# 7.2 Supervised Learning

One learning task is supervised learning, where there is a set of examples, and a set of features, partitioned into input features and target features. The aim is to predict the values of the target features from the input features.

A feature is a function from examples into a value. If $e$ is an example, and $F$ is a feature, ${F}({e})$ is the value of feature $F$ for example $e$. The domain of a feature is the set of values it can return. Note that this is the range of the function, but is traditionally called the domain.

In a supervised learning task, the learner is given

• a set of input features, $X_{1},\dots,X_{n}$

• a set of target features, $Y_{1},\dots,Y_{k}$

• a set of training examples, where the values for the input features and the target features are given for each example, and

• a set of test examples, where only the values for the input features are given.

The aim is to predict the values of the target features for the test examples and as-yet-unseen examples.

###### Example 7.1.

Figure 7.1 shows training and test examples typical of a classification task. The aim is to predict whether a person reads an article posted to a threaded discussion website given properties of the article. The input features are $Author$, $Thread$, $Length$, and $Where\_read$. There is one target feature, $User\_action$. The domain of $Author$ is $\{known,unknown\}$, the domain of $Thread$ is $\{new,followup\}$, and so on.

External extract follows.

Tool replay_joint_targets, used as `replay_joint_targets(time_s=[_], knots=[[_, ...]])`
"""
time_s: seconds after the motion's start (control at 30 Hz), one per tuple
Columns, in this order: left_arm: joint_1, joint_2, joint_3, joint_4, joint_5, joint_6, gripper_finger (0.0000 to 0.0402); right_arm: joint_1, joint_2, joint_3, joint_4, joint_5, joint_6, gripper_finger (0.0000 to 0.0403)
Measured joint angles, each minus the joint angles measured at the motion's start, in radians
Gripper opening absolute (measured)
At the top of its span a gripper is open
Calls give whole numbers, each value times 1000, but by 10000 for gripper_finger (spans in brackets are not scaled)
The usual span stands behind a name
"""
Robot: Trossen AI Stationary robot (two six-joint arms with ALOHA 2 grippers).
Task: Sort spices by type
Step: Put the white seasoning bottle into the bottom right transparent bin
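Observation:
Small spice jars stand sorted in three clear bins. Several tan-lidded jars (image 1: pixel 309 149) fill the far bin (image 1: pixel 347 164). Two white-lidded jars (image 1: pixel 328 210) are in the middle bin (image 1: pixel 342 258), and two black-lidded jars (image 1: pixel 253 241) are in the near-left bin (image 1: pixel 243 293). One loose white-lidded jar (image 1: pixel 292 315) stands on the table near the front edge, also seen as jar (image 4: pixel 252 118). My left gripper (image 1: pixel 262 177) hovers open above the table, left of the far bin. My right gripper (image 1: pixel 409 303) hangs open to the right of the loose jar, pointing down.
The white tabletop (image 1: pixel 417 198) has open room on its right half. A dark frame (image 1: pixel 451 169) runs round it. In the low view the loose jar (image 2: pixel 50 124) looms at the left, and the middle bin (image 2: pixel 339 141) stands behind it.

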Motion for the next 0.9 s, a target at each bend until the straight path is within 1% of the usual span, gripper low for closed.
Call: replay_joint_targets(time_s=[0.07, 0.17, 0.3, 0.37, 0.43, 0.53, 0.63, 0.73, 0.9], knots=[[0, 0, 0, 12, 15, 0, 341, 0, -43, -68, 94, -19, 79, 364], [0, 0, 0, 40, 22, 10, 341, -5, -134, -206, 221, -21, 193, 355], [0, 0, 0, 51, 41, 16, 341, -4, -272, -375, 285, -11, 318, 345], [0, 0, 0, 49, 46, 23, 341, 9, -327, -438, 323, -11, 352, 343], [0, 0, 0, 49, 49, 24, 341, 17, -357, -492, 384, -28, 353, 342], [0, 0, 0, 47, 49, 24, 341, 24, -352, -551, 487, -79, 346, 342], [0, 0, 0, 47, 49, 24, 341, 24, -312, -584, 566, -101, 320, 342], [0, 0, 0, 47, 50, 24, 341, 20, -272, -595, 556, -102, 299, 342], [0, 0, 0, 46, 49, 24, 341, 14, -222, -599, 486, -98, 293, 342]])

There are eighteen training examples, each of which has a value for all of the features. In this data set, ${Author}({e_{11}}){=}unknown$, ${Thread}({e_{11}}){=}followup$, and ${UserAction}({e_{11}}){=}skips$.

There are two test examples, $e_{19}$ and $e_{20}$, where the user action is unknown.

###### Example 7.2.

Figure 7.2 shows some data for a regression task, where the aim is to predict the value of feature $Y$ on examples for which the value of feature $X$ is provided. This is a regression task because $Y$ is a real-valued feature. Predicting a value of $Y$ for example $e_{8}$ is an interpolation problem, as its value for the input feature is between the values of the training examples. Predicting a value of $Y$ for the example $e_{9}$ is an extrapolation problem, because its $X$ value is outside the range of the training examples.